What is expected:
All lines below are to be output exactly as they stand.

Supplied information:
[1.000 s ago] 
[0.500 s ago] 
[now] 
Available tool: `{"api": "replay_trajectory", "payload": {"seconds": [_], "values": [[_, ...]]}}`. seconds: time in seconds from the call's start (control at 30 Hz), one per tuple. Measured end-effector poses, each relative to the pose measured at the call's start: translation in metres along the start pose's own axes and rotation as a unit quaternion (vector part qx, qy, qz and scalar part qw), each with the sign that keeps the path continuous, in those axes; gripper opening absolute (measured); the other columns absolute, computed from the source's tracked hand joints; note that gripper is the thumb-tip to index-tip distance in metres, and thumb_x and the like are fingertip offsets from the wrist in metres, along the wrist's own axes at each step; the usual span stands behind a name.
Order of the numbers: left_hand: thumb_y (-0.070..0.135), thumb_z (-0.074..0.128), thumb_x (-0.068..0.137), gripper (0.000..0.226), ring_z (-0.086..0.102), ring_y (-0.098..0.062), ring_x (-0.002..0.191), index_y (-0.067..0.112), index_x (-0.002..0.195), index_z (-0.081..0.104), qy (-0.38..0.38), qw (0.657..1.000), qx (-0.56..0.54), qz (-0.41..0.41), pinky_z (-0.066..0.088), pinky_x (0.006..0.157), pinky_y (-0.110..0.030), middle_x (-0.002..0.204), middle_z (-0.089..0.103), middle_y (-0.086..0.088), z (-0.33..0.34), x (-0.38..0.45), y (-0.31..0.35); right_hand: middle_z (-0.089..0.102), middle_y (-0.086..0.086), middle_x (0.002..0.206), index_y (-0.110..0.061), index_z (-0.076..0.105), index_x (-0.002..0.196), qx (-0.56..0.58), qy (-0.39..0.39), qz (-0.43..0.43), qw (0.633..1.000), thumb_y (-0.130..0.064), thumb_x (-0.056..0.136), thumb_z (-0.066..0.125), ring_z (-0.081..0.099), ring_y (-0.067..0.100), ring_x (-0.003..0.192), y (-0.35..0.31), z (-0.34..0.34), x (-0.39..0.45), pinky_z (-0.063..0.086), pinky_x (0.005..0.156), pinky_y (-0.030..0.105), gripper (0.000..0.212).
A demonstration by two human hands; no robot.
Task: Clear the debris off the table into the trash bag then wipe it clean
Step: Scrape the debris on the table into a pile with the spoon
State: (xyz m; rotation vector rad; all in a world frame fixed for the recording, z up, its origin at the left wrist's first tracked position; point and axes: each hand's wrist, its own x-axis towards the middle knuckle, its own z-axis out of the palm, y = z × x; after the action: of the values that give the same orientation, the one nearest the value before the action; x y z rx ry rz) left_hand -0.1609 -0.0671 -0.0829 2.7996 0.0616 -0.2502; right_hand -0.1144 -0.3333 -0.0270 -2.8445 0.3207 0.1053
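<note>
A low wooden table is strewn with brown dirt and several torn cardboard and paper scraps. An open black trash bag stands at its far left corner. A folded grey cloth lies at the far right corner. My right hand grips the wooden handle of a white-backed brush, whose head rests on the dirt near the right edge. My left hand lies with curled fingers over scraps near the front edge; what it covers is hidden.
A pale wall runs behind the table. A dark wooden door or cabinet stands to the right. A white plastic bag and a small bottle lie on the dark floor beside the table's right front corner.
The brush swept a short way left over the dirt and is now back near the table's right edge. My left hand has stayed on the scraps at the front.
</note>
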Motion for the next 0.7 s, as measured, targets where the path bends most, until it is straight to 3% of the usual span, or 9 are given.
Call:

Exercise answer:
[1.000 s ago] 
[0.500 s ago] 
[now] 
Available tool: `{"api": "replay_trajectory", "payload": {"seconds": [_], "values": [[_, ...]]}}`. seconds: time in seconds from the call's start (control at 30 Hz), one per tuple. Measured end-effector poses, each relative to the pose measured at the call's start: translation in metres along the start pose's own axes and rotation as a unit quaternion (vector part qx, qy, qz and scalar part qw), each with the sign that keeps the path continuous, in those axes; gripper opening absolute (measured); the other columns absolute, computed from the source's tracked hand joints; note that gripper is the thumb-tip to index-tip distance in metres, and thumb_x and the like are fingertip offsets from the wrist in metres, along the wrist's own axes at each step; the usual span stands behind a name.
Order of the numbers: left_hand: thumb_y (-0.070..0.135), thumb_z (-0.074..0.128), thumb_x (-0.068..0.137), gripper (0.000..0.226), ring_z (-0.086..0.102), ring_y (-0.098..0.062), ring_x (-0.002..0.191), index_y (-0.067..0.112), index_x (-0.002..0.195), index_z (-0.081..0.104), qy (-0.38..0.38), qw (0.657..1.000), qx (-0.56..0.54), qz (-0.41..0.41), pinky_z (-0.066..0.088), pinky_x (0.006..0.157), pinky_y (-0.110..0.030), middle_x (-0.002..0.204), middle_z (-0.089..0.103), middle_y (-0.086..0.088), z (-0.33..0.34), x (-0.38..0.45), y (-0.31..0.35); right_hand: middle_z (-0.089..0.102), middle_y (-0.086..0.086), middle_x (0.002..0.206), index_y (-0.110..0.061), index_z (-0.076..0.105), index_x (-0.002..0.196), qx (-0.56..0.58), qy (-0.39..0.39), qz (-0.43..0.43), qw (0.633..1.000), thumb_y (-0.130..0.064), thumb_x (-0.056..0.136), thumb_z (-0.066..0.125), ring_z (-0.081..0.099), ring_y (-0.067..0.100), ring_x (-0.003..0.192), y (-0.35..0.31), z (-0.34..0.34), x (-0.39..0.45), pinky_z (-0.063..0.086), pinky_x (0.005..0.156), pinky_y (-0.030..0.105), gripper (0.000..0.212).
A demonstration by two human hands; no robot.
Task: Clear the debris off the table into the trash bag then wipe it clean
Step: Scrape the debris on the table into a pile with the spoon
State: (xyz m; rotation vector rad; all in a world frame fixed for the recording, z up, its origin at the left wrist's first tracked position; point and axes: each hand's wrist, its own x-axis towards the middle knuckle, its own z-axis out of the palm, y = z × x; after the action: of the values that give the same orientation, the one nearest the value before the action; x y z rx ry rz) left_hand -0.1609 -0.0671 -0.0829 2.7996 0.0616 -0.2502; right_hand -0.1144 -0.3333 -0.0270 -2.8445 0.3207 0.1053
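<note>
A low wooden table is strewn with brown dirt and several torn cardboard and paper scraps. An open black trash bag stands at its far left corner. A folded grey cloth lies at the far right corner. My right hand grips the wooden handle of a white-backed brush, whose head rests on the dirt near the right edge. My left hand lies with curled fingers over scraps near the front edge; what it covers is hidden.
A pale wall runs behind the table. A dark wooden door or cabinet stands to the right. A white plastic bag and a small bottle lie on the dark floor beside the table's right front corner.
The brush swept a short way left over the dirt and is now back near the table's right edge. My left hand has stayed on the scraps at the front.
</note>
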Motion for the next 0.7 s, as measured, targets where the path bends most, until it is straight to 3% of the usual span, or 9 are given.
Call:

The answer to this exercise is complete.